The listing below holds a line with "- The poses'" and a later line with "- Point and". Write out those two lines and every line between them, exactly, and nothing else.

Source information |
((

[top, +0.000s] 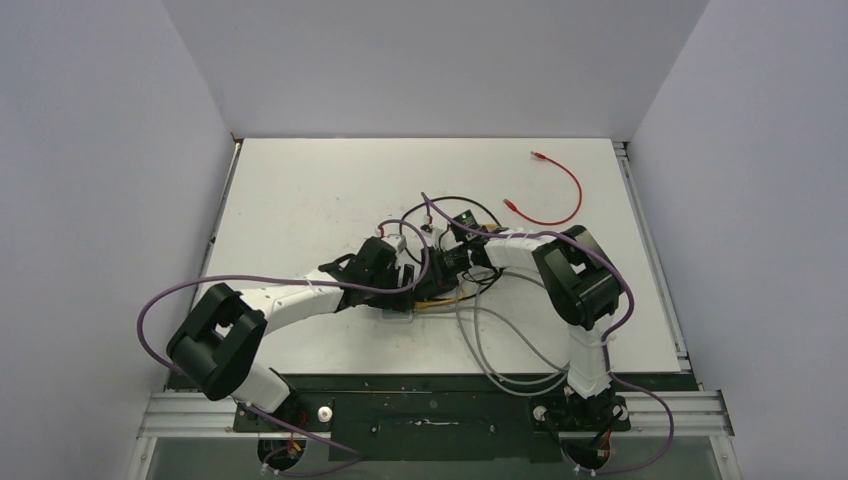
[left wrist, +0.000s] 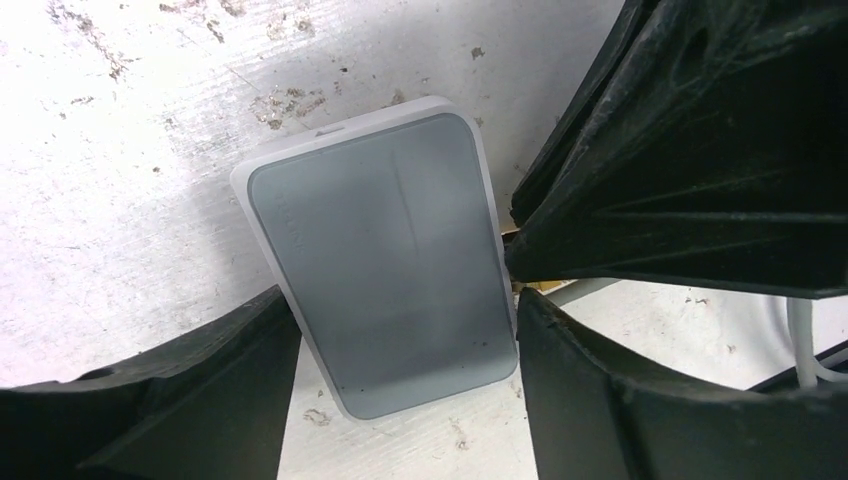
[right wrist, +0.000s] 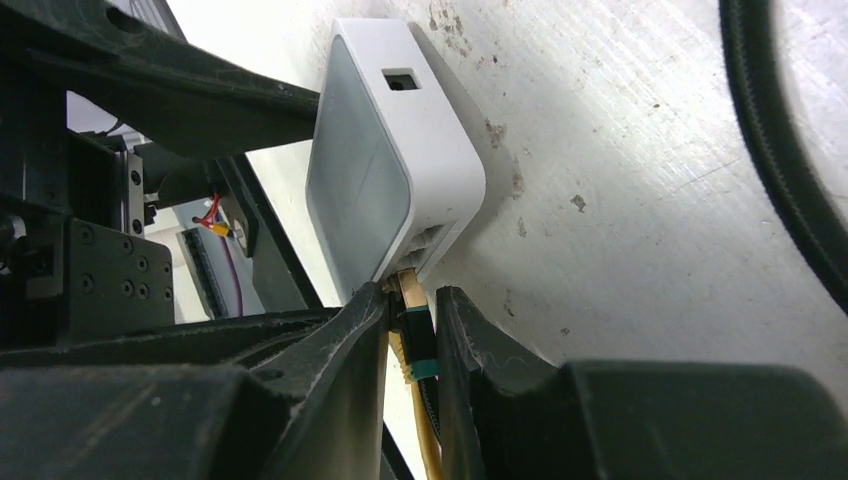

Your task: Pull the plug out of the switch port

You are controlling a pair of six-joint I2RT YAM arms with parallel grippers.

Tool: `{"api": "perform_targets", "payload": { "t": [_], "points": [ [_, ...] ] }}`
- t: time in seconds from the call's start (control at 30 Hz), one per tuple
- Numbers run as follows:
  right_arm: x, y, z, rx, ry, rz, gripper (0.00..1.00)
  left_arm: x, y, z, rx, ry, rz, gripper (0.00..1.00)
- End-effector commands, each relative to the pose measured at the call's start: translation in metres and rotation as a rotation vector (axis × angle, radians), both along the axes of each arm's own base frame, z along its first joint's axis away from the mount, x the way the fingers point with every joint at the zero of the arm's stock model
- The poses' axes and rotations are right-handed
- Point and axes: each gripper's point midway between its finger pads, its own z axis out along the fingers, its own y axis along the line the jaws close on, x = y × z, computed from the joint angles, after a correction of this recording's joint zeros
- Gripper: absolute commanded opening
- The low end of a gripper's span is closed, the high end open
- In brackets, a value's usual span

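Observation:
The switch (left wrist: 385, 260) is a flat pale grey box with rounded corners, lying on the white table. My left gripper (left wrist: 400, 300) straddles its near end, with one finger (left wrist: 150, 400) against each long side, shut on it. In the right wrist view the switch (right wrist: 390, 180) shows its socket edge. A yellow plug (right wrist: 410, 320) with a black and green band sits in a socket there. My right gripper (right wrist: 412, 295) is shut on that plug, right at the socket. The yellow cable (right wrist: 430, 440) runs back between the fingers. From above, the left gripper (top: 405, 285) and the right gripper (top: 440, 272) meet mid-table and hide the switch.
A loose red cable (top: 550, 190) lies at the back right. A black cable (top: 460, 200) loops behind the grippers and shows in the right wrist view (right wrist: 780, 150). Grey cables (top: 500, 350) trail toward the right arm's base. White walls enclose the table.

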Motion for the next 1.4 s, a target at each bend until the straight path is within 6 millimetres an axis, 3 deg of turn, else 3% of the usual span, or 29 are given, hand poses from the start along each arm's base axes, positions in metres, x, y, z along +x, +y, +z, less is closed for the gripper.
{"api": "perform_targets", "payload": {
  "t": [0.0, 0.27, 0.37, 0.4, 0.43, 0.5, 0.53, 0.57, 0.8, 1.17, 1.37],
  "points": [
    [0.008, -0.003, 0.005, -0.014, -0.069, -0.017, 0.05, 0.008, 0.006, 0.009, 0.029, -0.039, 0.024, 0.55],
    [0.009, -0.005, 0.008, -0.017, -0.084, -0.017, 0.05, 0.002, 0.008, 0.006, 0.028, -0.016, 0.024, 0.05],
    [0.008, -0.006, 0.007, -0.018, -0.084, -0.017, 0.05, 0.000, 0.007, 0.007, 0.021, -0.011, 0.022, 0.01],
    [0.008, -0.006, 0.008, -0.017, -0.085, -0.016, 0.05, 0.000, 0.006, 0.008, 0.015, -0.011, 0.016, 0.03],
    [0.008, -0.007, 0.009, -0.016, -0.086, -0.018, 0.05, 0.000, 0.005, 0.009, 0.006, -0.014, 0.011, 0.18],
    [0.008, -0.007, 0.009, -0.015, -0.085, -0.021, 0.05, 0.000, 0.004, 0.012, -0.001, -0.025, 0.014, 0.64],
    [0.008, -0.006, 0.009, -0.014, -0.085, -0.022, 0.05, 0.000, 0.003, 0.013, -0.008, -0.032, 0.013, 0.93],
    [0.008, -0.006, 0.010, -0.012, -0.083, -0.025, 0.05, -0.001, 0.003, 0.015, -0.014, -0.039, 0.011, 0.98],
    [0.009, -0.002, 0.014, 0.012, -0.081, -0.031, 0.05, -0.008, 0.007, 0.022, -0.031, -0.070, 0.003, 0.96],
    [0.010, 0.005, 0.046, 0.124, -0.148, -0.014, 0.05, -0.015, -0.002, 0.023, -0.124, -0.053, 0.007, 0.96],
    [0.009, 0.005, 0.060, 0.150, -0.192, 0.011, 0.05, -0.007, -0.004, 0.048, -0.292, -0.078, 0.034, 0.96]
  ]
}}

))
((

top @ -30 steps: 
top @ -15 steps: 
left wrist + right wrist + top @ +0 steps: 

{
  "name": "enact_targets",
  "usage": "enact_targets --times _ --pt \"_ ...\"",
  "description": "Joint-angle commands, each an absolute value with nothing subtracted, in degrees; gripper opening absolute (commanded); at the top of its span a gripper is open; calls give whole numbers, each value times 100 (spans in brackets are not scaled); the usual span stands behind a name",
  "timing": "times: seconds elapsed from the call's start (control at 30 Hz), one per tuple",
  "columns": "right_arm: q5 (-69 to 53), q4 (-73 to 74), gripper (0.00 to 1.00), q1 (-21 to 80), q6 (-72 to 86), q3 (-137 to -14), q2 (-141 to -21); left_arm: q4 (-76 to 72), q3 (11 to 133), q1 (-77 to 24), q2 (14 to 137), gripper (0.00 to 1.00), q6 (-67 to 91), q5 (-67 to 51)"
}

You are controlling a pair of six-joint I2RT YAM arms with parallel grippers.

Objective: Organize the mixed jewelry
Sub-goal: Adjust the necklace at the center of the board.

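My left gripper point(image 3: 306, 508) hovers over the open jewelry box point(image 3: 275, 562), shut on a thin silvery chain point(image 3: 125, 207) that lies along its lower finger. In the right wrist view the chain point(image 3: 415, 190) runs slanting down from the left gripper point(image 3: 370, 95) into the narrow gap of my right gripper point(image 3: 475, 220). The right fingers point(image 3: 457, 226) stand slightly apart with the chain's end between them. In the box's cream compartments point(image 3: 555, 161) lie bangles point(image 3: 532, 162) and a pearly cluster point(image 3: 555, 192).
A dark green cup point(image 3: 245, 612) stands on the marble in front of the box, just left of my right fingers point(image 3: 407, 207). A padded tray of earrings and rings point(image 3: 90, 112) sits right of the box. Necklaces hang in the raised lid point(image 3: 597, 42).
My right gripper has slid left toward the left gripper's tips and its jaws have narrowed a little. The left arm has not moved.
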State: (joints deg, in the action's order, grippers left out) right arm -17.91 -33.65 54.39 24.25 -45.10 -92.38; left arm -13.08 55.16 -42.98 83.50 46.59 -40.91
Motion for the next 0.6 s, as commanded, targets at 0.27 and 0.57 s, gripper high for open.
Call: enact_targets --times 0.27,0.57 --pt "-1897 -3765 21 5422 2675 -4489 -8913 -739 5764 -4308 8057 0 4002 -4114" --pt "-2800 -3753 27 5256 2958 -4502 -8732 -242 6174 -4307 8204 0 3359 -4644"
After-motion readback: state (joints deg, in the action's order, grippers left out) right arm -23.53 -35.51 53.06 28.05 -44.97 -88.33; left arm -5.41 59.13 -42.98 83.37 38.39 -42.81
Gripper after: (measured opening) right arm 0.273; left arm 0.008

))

Written response |
- The poses' axes and rotations are right-handed
- Point and axes: each gripper's point midway between its finger pads, its own z axis out along the fingers, its own y axis along the line the jaws close on, x = y × z, computed from the joint angles, after a correction of this recording's joint zeros

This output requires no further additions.